[[ Records supplied, beginning ]]
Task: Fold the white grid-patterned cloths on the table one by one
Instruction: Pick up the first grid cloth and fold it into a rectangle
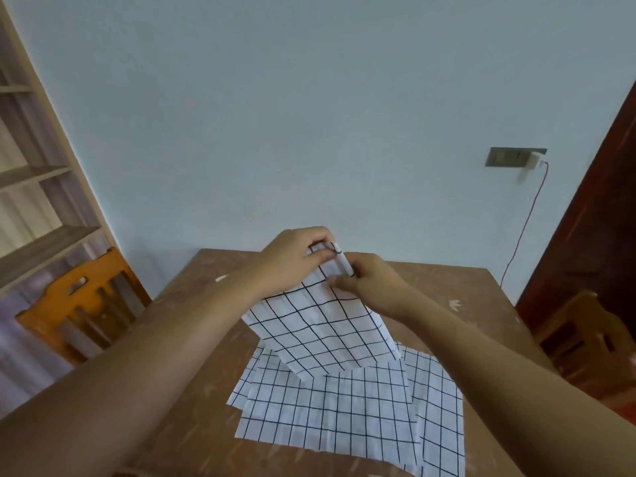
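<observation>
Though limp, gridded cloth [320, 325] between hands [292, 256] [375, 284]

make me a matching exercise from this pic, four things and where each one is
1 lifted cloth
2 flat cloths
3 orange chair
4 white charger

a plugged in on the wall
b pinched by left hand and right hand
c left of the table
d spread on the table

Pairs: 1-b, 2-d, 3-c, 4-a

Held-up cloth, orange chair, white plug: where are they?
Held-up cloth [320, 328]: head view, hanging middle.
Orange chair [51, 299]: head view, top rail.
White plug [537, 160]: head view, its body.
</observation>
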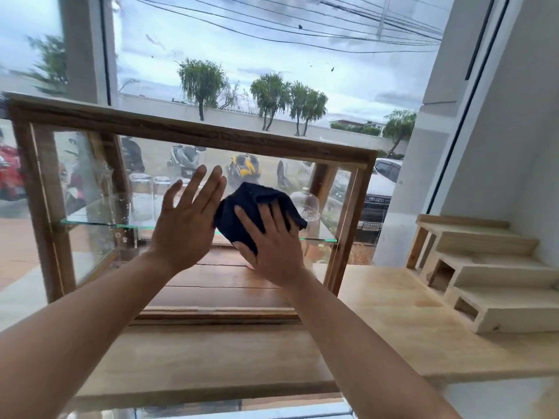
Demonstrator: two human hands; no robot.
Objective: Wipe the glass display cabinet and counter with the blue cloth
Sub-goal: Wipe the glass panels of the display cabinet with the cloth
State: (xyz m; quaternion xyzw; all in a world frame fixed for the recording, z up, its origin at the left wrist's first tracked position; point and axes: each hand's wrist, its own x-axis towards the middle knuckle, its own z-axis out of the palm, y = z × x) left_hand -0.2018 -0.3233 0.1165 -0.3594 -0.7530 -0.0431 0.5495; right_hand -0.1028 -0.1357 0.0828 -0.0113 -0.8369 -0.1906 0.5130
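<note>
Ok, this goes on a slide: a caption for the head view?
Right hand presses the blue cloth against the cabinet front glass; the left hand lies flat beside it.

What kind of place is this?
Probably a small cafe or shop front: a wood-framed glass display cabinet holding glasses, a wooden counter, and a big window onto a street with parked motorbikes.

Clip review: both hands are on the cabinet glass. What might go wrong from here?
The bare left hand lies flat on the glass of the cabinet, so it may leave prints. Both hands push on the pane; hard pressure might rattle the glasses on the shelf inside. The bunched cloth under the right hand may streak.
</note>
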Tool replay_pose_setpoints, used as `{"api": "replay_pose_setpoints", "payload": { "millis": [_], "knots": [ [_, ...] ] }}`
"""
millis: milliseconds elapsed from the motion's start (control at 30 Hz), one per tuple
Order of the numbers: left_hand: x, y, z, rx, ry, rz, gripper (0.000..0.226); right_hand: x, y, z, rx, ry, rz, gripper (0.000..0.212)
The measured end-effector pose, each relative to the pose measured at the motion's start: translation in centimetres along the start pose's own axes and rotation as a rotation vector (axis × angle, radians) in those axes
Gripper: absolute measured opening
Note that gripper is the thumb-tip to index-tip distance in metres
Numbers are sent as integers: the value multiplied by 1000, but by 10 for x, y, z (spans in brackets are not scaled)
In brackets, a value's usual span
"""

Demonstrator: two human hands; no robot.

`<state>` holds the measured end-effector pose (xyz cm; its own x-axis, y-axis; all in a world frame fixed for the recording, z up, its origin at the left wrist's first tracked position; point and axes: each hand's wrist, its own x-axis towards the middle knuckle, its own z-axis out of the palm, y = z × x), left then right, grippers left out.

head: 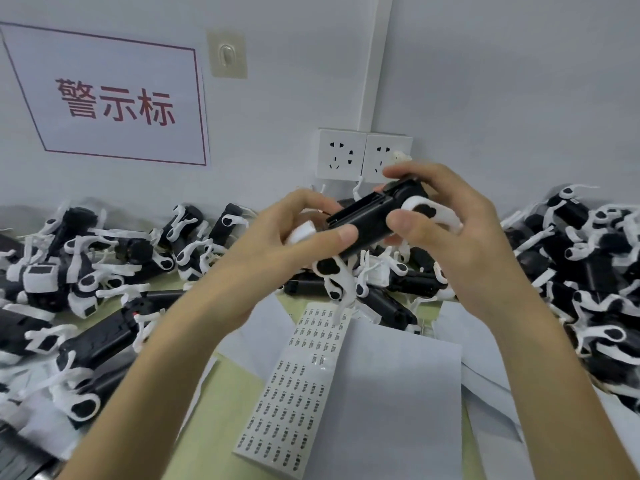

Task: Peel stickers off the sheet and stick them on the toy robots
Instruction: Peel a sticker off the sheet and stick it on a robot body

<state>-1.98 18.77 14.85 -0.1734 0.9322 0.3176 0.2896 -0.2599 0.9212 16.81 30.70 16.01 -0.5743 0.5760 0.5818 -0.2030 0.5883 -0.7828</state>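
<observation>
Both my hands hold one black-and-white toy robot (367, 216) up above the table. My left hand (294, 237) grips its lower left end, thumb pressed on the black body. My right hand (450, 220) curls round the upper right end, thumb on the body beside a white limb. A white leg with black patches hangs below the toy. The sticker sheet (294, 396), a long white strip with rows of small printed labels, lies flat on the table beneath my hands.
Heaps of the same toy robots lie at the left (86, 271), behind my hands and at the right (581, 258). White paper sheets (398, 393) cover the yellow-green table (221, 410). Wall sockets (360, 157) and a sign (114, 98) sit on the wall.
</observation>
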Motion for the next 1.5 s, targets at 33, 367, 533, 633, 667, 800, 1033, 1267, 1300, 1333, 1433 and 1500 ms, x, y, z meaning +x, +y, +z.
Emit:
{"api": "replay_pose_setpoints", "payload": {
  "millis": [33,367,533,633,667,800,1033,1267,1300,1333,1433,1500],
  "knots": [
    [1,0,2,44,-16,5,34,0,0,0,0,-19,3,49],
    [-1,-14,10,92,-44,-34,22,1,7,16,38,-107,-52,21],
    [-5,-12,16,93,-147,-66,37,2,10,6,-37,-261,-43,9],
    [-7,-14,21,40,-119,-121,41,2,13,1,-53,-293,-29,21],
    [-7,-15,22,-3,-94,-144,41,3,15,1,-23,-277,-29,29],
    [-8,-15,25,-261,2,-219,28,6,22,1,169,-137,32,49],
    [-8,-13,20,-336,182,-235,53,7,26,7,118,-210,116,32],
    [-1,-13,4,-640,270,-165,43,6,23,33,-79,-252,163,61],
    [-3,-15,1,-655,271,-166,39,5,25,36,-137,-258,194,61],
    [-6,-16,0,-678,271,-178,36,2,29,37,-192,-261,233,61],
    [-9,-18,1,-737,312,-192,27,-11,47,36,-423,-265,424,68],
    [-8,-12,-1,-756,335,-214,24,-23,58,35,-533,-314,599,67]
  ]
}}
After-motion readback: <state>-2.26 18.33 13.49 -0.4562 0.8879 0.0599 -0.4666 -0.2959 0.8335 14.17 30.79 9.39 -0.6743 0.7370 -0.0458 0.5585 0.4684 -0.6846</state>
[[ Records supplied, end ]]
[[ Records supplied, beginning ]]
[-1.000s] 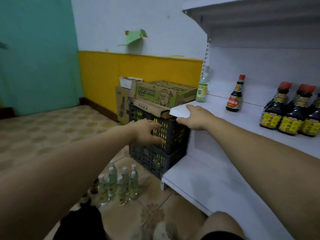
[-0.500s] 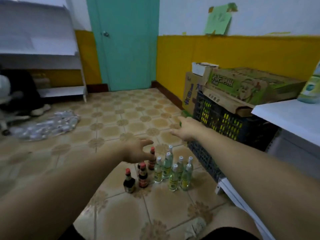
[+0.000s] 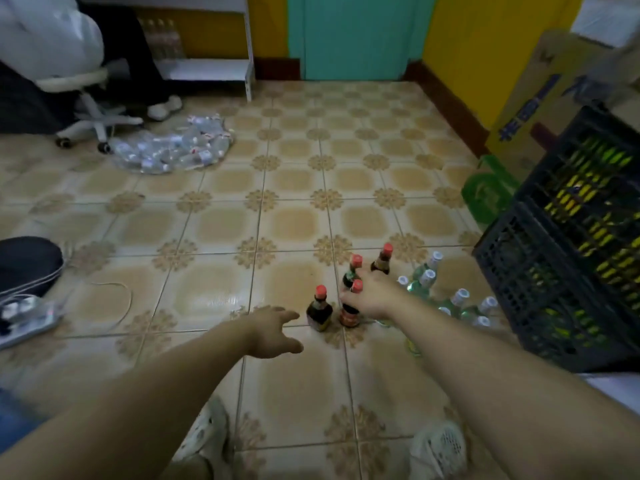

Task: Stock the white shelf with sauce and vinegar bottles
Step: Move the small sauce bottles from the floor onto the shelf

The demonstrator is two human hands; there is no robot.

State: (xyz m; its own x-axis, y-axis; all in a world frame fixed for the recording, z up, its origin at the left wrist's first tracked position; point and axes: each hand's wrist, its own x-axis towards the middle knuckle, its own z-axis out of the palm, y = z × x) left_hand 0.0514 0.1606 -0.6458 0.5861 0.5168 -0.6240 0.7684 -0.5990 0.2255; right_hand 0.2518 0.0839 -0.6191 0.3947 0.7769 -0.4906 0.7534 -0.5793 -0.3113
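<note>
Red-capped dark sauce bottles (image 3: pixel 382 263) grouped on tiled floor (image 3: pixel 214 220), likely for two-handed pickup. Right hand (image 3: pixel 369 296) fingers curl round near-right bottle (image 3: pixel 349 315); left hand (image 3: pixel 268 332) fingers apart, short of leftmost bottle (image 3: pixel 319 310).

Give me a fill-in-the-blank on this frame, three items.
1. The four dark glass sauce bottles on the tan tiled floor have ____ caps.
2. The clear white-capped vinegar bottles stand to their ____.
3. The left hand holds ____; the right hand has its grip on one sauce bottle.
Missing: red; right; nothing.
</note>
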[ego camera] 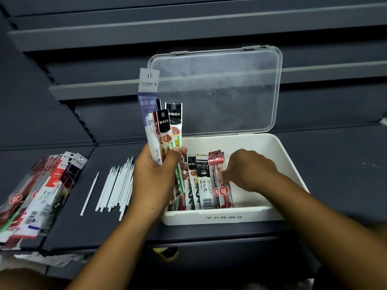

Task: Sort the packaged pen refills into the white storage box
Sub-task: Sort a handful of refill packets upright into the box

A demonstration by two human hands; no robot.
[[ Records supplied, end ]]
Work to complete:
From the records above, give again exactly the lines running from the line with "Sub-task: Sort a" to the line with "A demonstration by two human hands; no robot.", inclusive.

Response:
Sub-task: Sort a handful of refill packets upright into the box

A demonstration by two human hands; no robot.

Reply complete, and nothing else is required.